**WHAT YOU SHOULD DO**
The required output is the exact run of lines below that opens at the line with "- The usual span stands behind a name" and closes at the line with "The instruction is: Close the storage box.".

#### EXERCISE DATA ####

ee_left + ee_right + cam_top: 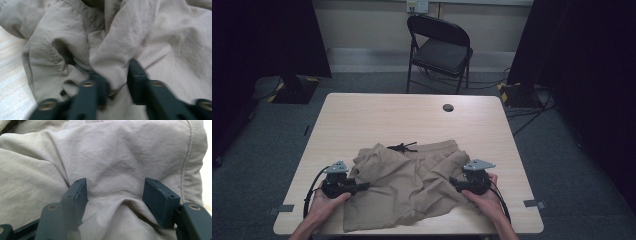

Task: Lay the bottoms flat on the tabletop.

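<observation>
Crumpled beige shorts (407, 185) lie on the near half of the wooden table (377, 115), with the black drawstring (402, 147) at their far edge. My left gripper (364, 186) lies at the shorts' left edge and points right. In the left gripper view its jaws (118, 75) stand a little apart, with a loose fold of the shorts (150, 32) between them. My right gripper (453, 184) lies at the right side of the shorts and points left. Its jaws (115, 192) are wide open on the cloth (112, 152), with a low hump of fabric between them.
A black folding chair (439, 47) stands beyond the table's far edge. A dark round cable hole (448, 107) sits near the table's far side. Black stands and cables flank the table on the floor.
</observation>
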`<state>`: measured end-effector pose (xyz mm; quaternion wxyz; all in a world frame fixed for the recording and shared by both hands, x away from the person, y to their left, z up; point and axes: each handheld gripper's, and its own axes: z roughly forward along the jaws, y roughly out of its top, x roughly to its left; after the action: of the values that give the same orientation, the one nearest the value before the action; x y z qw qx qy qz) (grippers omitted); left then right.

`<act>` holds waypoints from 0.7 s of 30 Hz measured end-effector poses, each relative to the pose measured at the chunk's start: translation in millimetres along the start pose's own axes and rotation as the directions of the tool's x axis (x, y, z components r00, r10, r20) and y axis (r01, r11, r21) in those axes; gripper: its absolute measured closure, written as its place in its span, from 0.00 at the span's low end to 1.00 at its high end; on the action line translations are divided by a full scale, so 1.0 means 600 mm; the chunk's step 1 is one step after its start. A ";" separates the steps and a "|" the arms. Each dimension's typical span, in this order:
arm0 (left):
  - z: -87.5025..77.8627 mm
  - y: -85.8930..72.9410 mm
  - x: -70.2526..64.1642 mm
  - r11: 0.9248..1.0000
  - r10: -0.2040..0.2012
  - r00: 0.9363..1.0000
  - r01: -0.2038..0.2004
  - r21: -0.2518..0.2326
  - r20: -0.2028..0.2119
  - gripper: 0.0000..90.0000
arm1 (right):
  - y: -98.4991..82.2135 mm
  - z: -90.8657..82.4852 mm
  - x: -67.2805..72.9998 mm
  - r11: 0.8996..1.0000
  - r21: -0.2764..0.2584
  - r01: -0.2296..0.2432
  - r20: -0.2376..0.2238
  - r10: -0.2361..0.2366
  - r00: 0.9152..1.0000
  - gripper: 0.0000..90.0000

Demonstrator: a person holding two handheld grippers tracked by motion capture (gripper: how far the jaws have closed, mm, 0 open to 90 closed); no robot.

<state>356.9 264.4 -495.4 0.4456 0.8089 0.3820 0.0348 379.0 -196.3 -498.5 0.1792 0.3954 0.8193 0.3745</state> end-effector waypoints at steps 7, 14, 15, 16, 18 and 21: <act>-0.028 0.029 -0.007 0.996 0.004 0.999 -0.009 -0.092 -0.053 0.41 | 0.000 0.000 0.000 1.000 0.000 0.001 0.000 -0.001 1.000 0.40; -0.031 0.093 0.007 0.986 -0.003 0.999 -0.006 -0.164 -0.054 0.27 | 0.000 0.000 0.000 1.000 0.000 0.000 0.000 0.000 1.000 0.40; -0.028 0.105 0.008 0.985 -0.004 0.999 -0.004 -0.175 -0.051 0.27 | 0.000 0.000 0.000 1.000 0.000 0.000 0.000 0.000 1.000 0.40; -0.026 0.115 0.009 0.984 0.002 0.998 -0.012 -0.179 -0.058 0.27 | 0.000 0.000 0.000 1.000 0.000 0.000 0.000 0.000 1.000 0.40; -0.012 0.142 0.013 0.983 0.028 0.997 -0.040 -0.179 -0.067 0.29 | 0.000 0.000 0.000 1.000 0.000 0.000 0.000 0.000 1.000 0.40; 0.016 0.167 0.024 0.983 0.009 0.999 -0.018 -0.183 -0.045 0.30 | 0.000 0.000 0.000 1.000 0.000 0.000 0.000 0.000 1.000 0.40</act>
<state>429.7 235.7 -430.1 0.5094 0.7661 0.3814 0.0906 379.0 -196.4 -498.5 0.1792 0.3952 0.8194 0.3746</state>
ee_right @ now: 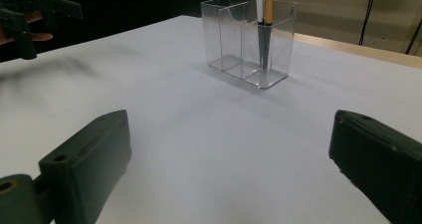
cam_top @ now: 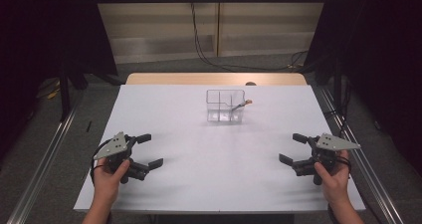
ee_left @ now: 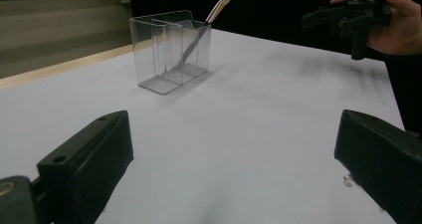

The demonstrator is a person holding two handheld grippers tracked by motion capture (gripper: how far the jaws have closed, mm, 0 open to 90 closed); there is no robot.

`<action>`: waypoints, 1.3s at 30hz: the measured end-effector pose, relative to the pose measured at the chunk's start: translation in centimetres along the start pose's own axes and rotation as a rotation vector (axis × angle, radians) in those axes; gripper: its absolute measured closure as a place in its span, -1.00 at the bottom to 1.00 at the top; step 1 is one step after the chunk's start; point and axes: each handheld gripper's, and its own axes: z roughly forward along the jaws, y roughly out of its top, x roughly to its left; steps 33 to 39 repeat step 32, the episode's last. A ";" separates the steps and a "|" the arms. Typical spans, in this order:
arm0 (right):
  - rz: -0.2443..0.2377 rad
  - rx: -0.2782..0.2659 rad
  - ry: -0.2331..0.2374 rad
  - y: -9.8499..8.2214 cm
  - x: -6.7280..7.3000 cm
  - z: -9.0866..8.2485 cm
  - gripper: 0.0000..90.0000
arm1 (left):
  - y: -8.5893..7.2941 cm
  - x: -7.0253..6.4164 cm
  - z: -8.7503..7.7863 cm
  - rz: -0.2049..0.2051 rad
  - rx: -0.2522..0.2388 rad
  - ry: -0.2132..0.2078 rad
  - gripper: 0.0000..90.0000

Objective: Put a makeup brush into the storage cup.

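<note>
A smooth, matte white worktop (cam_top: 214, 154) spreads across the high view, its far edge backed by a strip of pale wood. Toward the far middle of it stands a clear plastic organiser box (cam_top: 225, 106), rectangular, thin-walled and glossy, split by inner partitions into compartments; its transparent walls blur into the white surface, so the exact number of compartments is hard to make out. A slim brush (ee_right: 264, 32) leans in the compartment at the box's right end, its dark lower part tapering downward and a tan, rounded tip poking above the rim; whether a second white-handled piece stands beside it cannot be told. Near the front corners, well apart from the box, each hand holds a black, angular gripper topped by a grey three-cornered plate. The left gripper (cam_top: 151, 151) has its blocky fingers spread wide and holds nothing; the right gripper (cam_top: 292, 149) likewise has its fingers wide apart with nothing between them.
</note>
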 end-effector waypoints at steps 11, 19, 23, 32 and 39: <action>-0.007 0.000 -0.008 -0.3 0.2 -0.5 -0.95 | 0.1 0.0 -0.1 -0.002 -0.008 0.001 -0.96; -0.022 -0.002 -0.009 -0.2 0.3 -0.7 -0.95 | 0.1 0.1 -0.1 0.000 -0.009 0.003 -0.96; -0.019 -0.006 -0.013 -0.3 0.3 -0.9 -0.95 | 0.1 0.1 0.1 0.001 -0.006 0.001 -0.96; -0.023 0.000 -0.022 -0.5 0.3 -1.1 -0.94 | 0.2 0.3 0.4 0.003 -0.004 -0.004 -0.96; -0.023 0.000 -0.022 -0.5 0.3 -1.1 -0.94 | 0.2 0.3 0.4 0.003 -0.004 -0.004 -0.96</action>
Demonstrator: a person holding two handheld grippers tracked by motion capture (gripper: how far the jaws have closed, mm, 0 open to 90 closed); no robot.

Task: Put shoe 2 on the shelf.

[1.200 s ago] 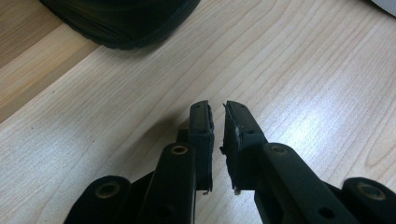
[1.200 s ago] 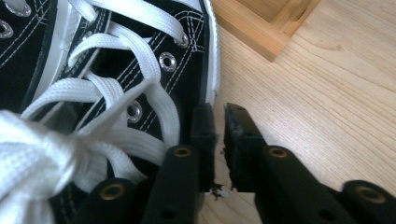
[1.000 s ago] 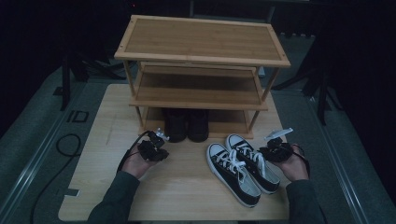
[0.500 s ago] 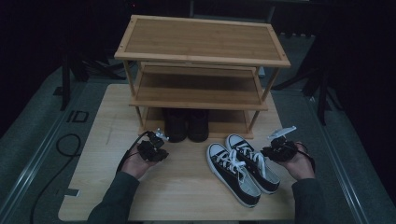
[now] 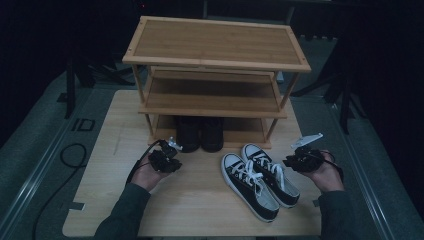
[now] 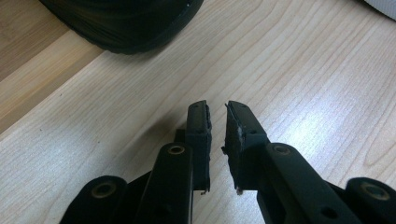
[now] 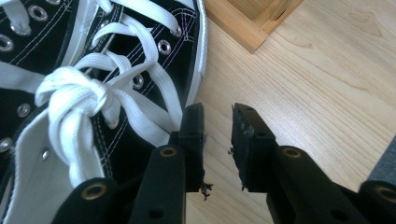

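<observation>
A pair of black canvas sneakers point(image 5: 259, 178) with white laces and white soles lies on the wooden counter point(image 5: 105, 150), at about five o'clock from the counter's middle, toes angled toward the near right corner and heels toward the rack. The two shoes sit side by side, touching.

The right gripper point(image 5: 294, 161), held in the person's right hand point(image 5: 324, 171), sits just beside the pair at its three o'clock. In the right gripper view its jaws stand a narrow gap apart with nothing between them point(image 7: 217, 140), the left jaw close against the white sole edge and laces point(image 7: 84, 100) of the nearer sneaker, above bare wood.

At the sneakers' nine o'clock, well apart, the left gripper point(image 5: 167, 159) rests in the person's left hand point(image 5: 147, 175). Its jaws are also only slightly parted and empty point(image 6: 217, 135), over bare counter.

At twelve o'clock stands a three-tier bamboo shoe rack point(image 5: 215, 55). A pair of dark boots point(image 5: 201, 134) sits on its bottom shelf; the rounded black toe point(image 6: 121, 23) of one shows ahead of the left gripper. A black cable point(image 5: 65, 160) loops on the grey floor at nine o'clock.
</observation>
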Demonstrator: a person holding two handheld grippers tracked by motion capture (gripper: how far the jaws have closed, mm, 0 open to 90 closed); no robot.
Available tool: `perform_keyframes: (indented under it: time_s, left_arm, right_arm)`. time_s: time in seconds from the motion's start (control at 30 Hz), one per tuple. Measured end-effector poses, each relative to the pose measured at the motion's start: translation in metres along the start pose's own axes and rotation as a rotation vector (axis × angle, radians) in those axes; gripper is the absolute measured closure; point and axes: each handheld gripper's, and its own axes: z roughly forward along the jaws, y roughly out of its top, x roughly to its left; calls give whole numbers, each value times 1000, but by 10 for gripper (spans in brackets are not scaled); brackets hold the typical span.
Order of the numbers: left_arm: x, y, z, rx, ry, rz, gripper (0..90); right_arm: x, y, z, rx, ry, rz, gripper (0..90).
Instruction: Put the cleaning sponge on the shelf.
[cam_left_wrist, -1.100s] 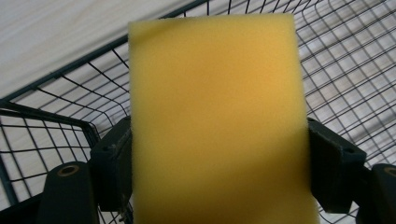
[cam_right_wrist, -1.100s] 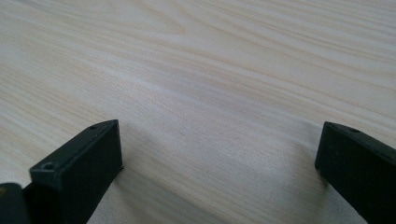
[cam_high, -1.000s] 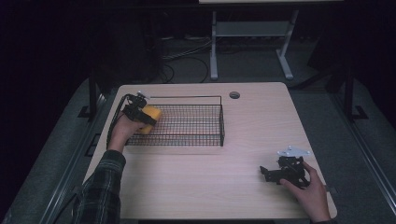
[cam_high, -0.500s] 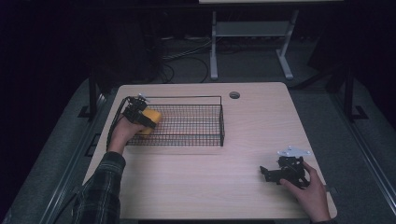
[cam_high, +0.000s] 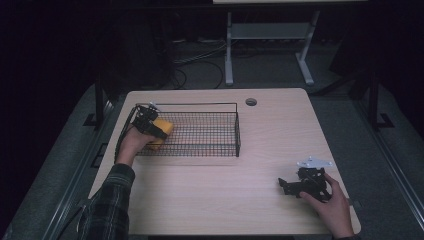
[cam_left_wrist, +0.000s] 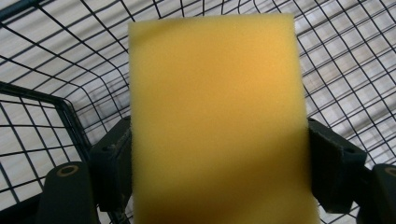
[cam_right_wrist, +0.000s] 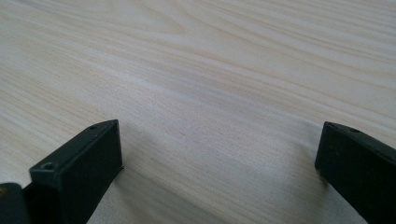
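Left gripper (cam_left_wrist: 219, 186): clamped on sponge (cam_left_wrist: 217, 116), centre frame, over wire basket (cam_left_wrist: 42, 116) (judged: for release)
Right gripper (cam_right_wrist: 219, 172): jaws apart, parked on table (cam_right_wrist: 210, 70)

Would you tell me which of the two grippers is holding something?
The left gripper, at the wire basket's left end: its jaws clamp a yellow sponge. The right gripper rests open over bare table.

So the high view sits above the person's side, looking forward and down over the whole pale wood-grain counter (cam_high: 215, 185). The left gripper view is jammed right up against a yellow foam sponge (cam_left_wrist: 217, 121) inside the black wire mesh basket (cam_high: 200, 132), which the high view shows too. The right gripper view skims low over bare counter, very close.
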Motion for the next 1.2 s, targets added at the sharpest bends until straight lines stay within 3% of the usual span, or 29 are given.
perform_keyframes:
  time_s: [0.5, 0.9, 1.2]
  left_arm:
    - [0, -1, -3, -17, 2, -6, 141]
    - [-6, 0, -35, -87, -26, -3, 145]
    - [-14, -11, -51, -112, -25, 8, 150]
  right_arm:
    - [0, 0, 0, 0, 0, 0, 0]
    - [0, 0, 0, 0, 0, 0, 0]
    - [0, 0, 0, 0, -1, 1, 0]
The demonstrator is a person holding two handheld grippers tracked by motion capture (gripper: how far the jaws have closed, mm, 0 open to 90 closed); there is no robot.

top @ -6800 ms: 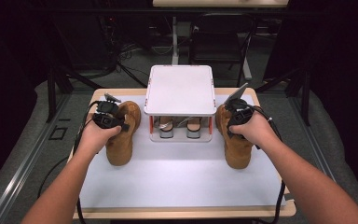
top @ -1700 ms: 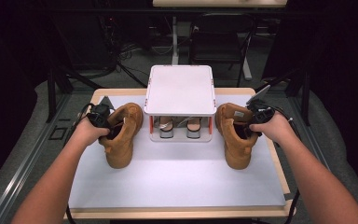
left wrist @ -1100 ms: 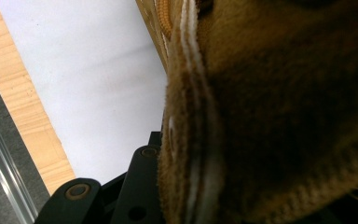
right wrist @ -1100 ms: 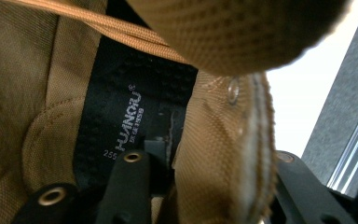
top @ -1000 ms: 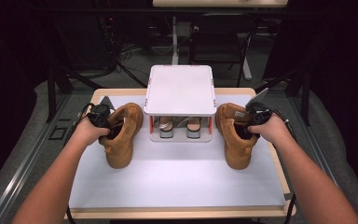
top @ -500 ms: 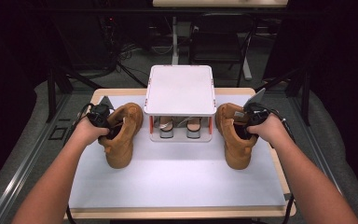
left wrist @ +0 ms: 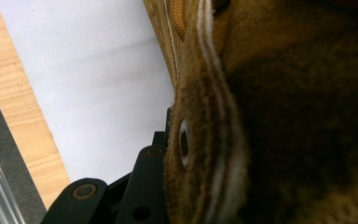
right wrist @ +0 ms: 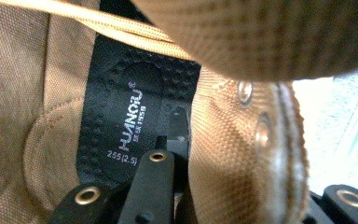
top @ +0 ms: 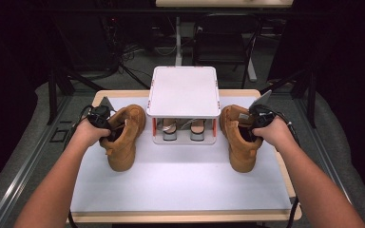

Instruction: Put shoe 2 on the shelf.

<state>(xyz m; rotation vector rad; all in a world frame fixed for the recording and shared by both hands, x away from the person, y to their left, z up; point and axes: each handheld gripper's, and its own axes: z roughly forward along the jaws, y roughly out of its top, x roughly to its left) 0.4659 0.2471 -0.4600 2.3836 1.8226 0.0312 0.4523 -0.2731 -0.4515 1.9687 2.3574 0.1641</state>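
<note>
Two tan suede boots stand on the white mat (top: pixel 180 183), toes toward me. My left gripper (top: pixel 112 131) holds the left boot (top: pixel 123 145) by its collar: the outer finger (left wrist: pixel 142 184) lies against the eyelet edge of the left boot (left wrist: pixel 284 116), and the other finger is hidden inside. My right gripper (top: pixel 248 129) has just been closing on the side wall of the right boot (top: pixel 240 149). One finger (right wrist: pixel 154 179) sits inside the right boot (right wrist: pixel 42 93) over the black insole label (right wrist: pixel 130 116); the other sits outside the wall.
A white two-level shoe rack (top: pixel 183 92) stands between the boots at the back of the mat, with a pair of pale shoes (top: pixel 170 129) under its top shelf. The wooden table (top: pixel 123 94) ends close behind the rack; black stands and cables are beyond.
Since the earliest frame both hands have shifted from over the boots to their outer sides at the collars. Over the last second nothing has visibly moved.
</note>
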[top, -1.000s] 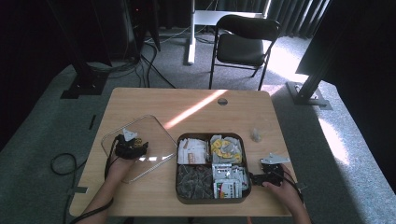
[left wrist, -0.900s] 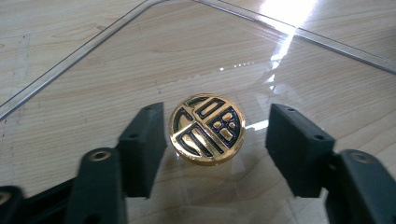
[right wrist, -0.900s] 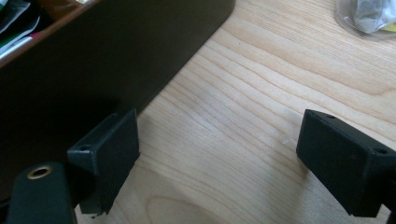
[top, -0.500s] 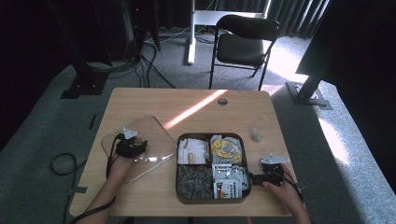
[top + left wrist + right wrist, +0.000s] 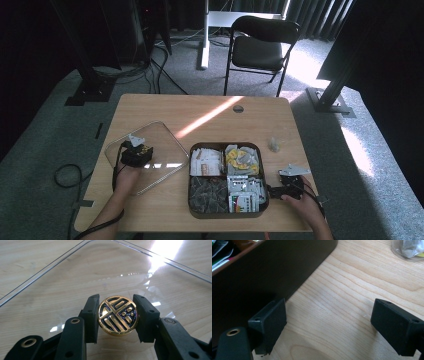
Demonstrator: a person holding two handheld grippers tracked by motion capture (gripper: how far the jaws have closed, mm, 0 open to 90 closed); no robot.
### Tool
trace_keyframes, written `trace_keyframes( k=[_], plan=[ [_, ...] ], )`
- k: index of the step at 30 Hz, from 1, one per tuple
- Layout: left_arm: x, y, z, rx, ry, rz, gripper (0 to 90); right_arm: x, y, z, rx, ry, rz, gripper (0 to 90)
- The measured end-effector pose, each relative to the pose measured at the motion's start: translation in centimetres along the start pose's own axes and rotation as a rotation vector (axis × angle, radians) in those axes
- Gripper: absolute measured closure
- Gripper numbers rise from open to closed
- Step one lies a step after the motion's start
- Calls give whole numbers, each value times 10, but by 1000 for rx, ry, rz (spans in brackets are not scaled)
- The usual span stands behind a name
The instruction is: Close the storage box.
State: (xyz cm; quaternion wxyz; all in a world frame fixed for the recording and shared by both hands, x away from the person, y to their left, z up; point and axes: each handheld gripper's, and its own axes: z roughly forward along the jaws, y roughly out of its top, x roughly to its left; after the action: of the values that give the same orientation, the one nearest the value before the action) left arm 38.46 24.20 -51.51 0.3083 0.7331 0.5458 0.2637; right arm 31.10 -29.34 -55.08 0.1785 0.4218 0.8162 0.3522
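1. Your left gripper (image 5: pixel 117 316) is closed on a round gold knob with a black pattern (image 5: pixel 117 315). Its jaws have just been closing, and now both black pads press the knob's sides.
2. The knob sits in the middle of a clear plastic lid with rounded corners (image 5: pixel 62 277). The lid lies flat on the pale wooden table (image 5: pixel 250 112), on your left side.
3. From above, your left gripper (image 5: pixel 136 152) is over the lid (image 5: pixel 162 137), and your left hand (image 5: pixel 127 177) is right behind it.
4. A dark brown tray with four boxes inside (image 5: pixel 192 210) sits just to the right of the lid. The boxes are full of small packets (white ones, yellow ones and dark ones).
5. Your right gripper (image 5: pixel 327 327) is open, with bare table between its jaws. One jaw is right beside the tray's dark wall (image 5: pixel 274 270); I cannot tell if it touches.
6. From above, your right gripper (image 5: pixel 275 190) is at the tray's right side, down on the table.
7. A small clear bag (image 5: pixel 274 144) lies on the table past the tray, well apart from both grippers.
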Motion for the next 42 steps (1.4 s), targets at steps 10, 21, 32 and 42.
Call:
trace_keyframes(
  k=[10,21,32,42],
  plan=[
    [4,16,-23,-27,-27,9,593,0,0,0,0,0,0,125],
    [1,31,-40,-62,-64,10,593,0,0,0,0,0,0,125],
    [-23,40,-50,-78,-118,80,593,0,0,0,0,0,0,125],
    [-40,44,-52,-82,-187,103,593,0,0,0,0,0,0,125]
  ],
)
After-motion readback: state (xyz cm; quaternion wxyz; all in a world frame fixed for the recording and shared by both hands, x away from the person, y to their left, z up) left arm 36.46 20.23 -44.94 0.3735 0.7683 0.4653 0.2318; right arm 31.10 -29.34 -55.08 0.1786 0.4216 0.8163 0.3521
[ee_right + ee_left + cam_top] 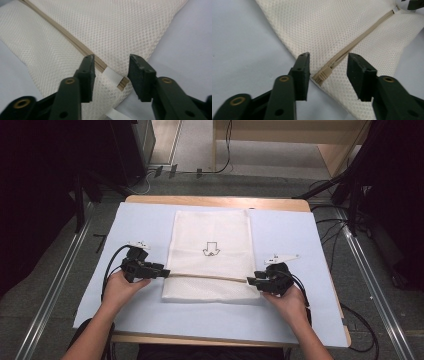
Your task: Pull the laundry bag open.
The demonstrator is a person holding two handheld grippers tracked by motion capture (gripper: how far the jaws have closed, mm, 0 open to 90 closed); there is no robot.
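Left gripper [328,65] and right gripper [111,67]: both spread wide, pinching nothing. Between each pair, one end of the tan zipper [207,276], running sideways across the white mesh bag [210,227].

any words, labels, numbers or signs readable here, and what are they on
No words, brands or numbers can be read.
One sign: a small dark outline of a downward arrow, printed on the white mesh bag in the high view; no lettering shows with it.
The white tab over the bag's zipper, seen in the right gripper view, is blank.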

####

**OUTPUT FOR THIS EXERCISE**
- The usual span stands behind a name
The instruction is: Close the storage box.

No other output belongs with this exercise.